**WORK INSTRUCTIONS**: Restate every line of the material, word for word.

**GIVEN DATA**:
Content starts

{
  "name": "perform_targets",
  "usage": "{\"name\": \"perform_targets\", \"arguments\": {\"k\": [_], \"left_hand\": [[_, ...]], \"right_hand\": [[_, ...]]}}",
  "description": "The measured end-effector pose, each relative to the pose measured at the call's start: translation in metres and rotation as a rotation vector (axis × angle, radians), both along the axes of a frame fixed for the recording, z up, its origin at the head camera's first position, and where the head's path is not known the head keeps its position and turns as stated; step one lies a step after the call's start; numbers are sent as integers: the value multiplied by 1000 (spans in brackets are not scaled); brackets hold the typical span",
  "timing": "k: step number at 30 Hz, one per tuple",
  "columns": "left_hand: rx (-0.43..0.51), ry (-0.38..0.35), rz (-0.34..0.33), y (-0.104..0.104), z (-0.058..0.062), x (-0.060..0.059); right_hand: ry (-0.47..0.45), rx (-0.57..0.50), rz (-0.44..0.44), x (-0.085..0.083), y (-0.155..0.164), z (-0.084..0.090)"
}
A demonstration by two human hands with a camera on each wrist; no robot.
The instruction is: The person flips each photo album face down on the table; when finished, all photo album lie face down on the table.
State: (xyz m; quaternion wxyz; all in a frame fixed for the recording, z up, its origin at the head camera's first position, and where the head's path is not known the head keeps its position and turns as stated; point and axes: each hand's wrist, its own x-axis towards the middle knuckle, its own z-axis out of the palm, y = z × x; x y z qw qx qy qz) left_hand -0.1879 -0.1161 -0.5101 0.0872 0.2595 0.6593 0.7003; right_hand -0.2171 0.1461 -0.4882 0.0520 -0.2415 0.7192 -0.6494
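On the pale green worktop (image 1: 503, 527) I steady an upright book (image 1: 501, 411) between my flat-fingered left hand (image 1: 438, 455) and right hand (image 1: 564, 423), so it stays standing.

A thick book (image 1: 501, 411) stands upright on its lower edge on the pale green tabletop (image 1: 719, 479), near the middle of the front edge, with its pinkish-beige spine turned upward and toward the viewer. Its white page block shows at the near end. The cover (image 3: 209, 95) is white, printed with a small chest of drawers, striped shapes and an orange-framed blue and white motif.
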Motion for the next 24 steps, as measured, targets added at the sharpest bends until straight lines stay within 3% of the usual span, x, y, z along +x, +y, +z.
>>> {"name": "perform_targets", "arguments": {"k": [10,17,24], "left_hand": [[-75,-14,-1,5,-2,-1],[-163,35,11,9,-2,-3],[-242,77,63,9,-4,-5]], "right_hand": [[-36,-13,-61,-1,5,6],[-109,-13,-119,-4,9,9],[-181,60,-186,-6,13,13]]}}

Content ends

**TASK RESULT**:
{
  "name": "perform_targets",
  "usage": "{\"name\": \"perform_targets\", \"arguments\": {\"k\": [_], \"left_hand\": [[_, ...]], \"right_hand\": [[_, ...]]}}",
  "description": "The measured end-effector pose, each relative to the pose measured at the call's start: translation in metres and rotation as a rotation vector (axis × angle, radians), both along the axes of a frame fixed for the recording, z up, its origin at the head camera's first position, and where the head's path is not known the head keeps its position and turns as stated; step one lies a step after the call's start; numbers are sent as integers: the value multiplied by 1000 (spans in brackets are not scaled); brackets hold the typical span",
  "timing": "k: step number at 30 Hz, one per tuple",
  "columns": "left_hand: rx (-0.43..0.51), ry (-0.38..0.35), rz (-0.34..0.33), y (-0.104..0.104), z (-0.058..0.062), x (-0.060..0.059); right_hand: ry (-0.47..0.45), rx (-0.57..0.50), rz (-0.44..0.44), x (-0.085..0.083), y (-0.155..0.164), z (-0.084..0.090)"
}
A demonstration by two human hands with a camera on each wrist; no robot.
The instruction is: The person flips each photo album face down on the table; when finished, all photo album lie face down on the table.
State: (xyz m; quaternion wxyz; all in a frame fixed for the recording, z up, its origin at the head camera's first position, and where the head's path is not known the head keeps its position and turns as stated; point and axes: each hand's wrist, its own x-axis towards the middle knuckle, its own z-axis out of the palm, y = z × x; x y z qw qx qy qz) left_hand -0.1879 -0.1161 -0.5101 0.0872 0.2595 0.6593 0.7003; right_hand -0.2171 0.1461 -0.4882 0.0520 -0.2415 0.7192 -0.6494
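On the pale green worktop (image 1: 503, 527) I steady an upright book (image 1: 501, 411) between my flat-fingered left hand (image 1: 438, 455) and right hand (image 1: 564, 423), so it stays standing.

A thick book (image 1: 501, 411) stands upright on its lower edge on the pale green tabletop (image 1: 719, 479), near the middle of the front edge, with its pinkish-beige spine turned upward and toward the viewer. Its white page block shows at the near end. The cover (image 3: 209, 95) is white, printed with a small chest of drawers, striped shapes and an orange-framed blue and white motif.
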Motion for the next 24 steps, as measured, targets added at the sharpest bends until straight lines stay within 3% of the usual span, x, y, z along +x, +y, +z.
>>> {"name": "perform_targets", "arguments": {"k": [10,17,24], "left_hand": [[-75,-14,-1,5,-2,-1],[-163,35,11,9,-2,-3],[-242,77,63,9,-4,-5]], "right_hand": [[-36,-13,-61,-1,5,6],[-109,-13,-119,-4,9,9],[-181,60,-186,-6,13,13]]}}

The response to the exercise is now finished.